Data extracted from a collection
= = = = =

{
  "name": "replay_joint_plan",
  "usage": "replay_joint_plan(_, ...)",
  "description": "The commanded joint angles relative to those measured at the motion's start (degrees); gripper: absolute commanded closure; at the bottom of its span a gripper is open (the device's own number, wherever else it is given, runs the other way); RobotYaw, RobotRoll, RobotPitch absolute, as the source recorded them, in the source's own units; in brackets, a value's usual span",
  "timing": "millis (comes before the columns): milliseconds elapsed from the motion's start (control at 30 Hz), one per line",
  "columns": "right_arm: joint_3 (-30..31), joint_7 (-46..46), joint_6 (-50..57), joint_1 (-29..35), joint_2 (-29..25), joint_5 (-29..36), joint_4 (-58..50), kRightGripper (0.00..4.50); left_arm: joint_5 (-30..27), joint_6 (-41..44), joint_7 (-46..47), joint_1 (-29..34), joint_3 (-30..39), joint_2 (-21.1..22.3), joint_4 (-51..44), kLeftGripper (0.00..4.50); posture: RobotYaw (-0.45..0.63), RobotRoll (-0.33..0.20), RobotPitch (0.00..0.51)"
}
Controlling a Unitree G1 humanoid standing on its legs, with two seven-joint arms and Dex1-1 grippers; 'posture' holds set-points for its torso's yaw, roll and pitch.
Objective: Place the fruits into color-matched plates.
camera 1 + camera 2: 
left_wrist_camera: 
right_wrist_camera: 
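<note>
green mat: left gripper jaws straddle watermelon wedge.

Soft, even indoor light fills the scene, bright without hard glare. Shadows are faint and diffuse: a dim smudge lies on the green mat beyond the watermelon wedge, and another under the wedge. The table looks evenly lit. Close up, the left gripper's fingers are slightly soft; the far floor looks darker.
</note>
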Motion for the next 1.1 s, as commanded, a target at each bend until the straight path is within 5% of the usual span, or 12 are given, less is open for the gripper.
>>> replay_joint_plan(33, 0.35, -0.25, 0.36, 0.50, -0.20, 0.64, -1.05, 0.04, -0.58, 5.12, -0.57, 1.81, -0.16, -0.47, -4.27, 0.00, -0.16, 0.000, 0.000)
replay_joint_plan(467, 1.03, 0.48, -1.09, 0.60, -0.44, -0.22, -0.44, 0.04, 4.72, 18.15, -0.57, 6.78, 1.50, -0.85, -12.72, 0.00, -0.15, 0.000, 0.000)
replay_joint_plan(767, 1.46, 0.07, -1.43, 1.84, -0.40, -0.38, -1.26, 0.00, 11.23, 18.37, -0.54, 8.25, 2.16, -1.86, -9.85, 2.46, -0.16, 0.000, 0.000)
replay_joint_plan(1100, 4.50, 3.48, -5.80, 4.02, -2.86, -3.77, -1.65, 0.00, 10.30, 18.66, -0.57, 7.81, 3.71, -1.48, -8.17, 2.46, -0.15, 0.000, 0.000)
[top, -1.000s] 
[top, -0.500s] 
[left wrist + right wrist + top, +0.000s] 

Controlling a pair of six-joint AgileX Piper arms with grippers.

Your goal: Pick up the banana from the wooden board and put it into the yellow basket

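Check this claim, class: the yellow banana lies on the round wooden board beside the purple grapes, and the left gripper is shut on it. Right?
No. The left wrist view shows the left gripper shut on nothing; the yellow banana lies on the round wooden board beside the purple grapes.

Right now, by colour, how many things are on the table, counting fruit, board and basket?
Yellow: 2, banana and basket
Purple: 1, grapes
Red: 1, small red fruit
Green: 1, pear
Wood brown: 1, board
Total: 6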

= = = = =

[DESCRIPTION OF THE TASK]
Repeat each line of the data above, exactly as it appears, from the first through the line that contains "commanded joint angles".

[OUTPUT FOR THIS EXERCISE]
{
  "name": "replay_joint_plan",
  "usage": "replay_joint_plan(_, ...)",
  "description": "The commanded joint angles relative to those measured at the motion's start (degrees); gripper: absolute commanded closure; at the bottom of its span a gripper is open (the device's own number, wherever else it is given, runs the other way); RobotYaw, RobotRoll, RobotPitch absolute, as the source recorded them, in the source's own units; in brackets, a value's usual span",

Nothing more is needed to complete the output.